For now it was enough that Gianelli felt self-satisfied, his confidence inflated to the bursting point, assured that Cartwright was his stooge. When it was time to break the news, it would hit him that much harder.
Cameron Cartwright would be looking forward to that moment when he saw the recognition dawn in Gianelli's eyes. The recognition that it cut both ways, that nothing in the world was settled while you had an enemy still living.
But there would be other business first. With Hal Brognola and his batboy out in Arlington. The Bolan reputation did not frighten Cartwright. He had lived through Vietnam, the Bay of Pigs, Grenada, and the enemy had never laid a glove on him. Not yet.
It wouldn't be a piece of cake in Arlington by any means, but it would not be Armageddon, either. When the dust had settled, there would be time enough for Gianelli and his files.
Cartwright was taking first things first and keeping his priorities in order. It was the mark of a professional.
14
A string of well-placed calls had finally provided Susan Landry with the name of the investigator handling Brognola's case. She had been forced to call in some markers, to promise favors where she had no running line of credit with the source, but it would all be worth it if the story broke as large as she expected. Hell, if she could document her own suspicions of a tight sophisticated frame against Brognola, she was sitting on the local story of the year.

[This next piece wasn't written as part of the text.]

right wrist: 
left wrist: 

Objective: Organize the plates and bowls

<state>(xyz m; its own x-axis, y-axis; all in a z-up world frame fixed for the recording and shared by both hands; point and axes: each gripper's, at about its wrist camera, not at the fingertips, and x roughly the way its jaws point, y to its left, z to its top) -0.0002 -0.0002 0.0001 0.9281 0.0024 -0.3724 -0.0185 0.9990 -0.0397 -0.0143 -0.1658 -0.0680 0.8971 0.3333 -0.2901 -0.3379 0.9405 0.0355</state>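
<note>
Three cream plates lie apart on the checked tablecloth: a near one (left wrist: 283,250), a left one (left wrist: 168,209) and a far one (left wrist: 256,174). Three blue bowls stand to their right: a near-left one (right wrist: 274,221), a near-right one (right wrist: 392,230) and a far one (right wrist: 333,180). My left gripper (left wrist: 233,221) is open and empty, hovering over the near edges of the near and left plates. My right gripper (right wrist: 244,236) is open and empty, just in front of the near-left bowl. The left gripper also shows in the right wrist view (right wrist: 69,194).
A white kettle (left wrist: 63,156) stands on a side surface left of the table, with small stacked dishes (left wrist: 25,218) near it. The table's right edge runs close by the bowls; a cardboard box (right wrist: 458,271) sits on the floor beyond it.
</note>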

Her target was a Justice middle-ranker named DeVries. She didn't recognize the name, but that did not surprise her. Quiet sources told her that DeVries was on the inside, well-positioned on the ladder for a shot at bigger things if he could earn a reputation for himself. Brognola's scalp would be a step in that direction, provided that the case was strong enough to stand in court or force a resignation. Hal would never quit, she knew that much, and so DeVries would be expected to produce substantial evidence of criminal complicity, enough to validate the frame and send Brognola to the penitentiary.

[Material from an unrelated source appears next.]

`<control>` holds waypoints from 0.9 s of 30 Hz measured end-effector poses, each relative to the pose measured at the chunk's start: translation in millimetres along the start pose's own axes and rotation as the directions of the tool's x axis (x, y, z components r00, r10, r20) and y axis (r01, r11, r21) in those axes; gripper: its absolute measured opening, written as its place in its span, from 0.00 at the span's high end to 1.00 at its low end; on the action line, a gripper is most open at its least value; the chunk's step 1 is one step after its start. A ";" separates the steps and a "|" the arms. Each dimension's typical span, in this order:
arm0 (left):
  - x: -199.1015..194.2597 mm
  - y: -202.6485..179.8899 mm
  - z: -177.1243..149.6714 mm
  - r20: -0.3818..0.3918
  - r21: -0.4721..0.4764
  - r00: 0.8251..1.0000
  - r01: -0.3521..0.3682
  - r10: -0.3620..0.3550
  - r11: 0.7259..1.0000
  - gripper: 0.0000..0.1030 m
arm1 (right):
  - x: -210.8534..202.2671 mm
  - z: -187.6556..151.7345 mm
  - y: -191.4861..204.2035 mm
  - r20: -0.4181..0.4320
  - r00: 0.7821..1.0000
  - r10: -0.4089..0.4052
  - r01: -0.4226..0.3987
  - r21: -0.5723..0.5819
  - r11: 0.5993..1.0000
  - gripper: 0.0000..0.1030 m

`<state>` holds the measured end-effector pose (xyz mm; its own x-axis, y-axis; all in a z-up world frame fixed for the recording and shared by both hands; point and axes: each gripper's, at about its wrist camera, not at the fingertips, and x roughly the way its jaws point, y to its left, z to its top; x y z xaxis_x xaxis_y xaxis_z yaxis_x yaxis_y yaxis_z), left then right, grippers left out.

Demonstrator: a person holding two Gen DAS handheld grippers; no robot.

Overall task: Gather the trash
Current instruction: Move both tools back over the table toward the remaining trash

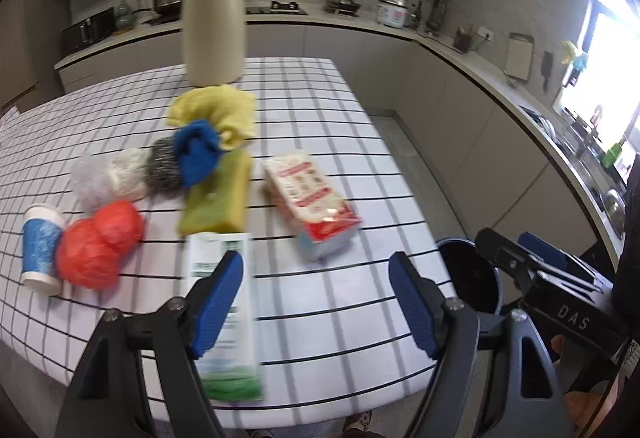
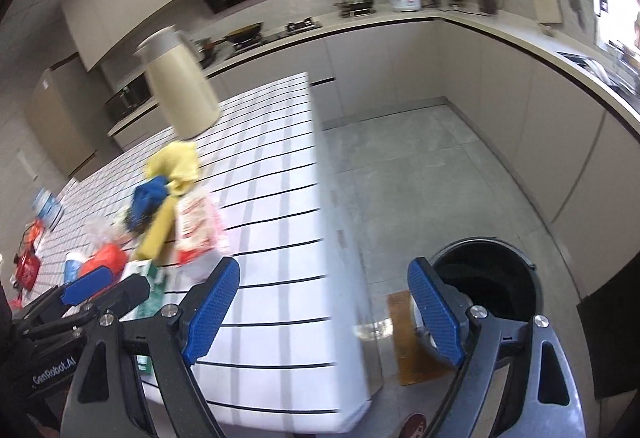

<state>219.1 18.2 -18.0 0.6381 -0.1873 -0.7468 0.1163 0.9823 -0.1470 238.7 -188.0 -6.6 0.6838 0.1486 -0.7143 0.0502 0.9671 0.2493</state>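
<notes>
Trash like the red bag (image 1: 100, 244) and paper cup (image 1: 41, 248) sits bunched on the worktop (image 1: 320, 142), the bin (image 2: 486, 278) on the floor beside it, and both tools, left tool (image 1: 316, 302) and right tool (image 2: 324, 308), are spread and empty, so a grab could knock neighbours off.

Beige kitchen cabinets (image 2: 400, 70), grey tiled floor (image 2: 420, 178), bright window (image 1: 600, 78)
</notes>
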 end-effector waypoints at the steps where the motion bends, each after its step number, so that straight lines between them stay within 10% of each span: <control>1: -1.7 9.6 -0.7 0.002 -0.011 1.000 -0.011 0.011 1.000 0.26 | 1.5 -1.2 9.2 -0.005 1.000 0.010 -0.010 -0.010 1.000 0.15; 27: -13.6 195.7 -11.9 0.013 -0.113 0.984 -0.175 0.177 0.978 0.26 | 49.8 -34.2 192.2 -0.051 0.997 0.056 -0.062 -0.129 0.990 0.13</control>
<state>224.1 212.9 -44.4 0.6588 -0.0101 -0.7523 -0.0837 0.9927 -0.0866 257.5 12.3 -16.7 0.6476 0.2131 -0.7316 -0.0868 0.9745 0.2070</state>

She stopped herself, aware that she was running on emotions instead of facts. She had not seen the evidence against Brognola. When she had seen and heard it all, she might be calling for Brognola's crucifixion as well.
But no. Her reading of the man was accurate. Susan trusted her innate ability to see through falsehood, smell a lie that festered under the veneer of partial truths. Brognola wasn't giving anything away, might well be hiding something of importance, but he wasn't covering a guilty conscience. Susan would have staked her reputation on the fact that he was clean. In fact, she was prepared to do exactly that.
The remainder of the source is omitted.